WHAT THE TASK REQUIRES: Reproduce the data that follows precisely.

DATA BELOW: Begin

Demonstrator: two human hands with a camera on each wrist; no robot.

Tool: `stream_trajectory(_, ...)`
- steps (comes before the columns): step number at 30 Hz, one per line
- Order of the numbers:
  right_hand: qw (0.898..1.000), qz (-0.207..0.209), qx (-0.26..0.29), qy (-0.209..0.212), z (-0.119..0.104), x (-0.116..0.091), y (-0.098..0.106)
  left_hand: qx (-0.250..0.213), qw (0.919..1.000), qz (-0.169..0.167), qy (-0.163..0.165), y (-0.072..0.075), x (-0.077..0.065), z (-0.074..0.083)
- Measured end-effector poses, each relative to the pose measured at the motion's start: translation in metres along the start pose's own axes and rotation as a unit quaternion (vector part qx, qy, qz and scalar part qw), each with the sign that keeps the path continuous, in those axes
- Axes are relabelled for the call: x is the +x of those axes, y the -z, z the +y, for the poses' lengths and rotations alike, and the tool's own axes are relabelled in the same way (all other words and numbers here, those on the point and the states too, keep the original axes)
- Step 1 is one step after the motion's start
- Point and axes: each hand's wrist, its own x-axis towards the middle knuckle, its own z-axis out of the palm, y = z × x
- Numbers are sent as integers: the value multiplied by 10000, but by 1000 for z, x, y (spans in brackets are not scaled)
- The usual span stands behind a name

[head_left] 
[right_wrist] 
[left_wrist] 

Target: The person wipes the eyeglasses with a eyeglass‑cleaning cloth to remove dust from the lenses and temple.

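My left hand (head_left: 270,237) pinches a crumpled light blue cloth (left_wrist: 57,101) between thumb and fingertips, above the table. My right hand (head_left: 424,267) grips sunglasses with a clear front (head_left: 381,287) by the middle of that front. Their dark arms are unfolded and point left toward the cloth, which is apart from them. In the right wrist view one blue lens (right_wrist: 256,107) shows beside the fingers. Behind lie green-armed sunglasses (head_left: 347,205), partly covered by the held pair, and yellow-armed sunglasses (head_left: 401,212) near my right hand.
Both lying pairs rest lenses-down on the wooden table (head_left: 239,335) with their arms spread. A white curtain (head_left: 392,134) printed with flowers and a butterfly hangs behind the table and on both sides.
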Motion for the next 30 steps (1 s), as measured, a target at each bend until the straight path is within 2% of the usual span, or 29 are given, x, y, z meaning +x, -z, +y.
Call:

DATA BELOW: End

EXERCISE RESULT:
Demonstrator: two human hands with a camera on each wrist; no robot.

Tool: `stream_trajectory(_, ...)`
- steps (comes before the columns): step number at 30 Hz, one per line
- Order of the numbers:
  right_hand: qw (0.898..1.000), qz (-0.207..0.209), qx (-0.26..0.29), qy (-0.209..0.212), z (-0.119..0.104), x (-0.116..0.091), y (-0.098..0.106)
  left_hand: qx (-0.250..0.213), qw (0.919..1.000), qz (-0.169..0.167), qy (-0.163..0.165), y (-0.072..0.075), x (-0.077..0.065), z (-0.074..0.083)
- Measured end-effector poses, each relative to the pose measured at the motion's start: translation in metres along the start pose's own axes and rotation as a unit quaternion (vector part qx, qy, qz and scalar part qw), each with the sign that keeps the path continuous, in those axes
- Axes are relabelled for the call: x is the +x of those axes, y the -z, z the +y, for the poses' lengths and rotations alike, and the tool's own axes are relabelled in the same way (all other words and numbers here, those on the point and the states too, keep the original axes)
- Step 1 is one step after the motion's start
- Point and axes: each hand's wrist, its own x-axis towards the middle knuckle, its own z-axis out of the palm, y = z × x
- Numbers are sent as integers: the value multiplied by 10000, but by 1000 for z, x, y (spans in brackets are not scaled)
- The usual span stands behind a name

[head_left] 
[right_wrist] 
[left_wrist] 

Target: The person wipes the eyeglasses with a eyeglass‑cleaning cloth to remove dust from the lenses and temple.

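My left hand (head_left: 270,237) pinches a crumpled light blue cloth (left_wrist: 57,101) between thumb and fingertips, above the table. My right hand (head_left: 424,267) grips sunglasses with a clear front (head_left: 381,287) by the middle of that front. Their dark arms are unfolded and point left toward the cloth, which is apart from them. In the right wrist view one blue lens (right_wrist: 256,107) shows beside the fingers. Behind lie green-armed sunglasses (head_left: 347,205), partly covered by the held pair, and yellow-armed sunglasses (head_left: 401,212) near my right hand.
Both lying pairs rest lenses-down on the wooden table (head_left: 239,335) with their arms spread. A white curtain (head_left: 392,134) printed with flowers and a butterfly hangs behind the table and on both sides.
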Motion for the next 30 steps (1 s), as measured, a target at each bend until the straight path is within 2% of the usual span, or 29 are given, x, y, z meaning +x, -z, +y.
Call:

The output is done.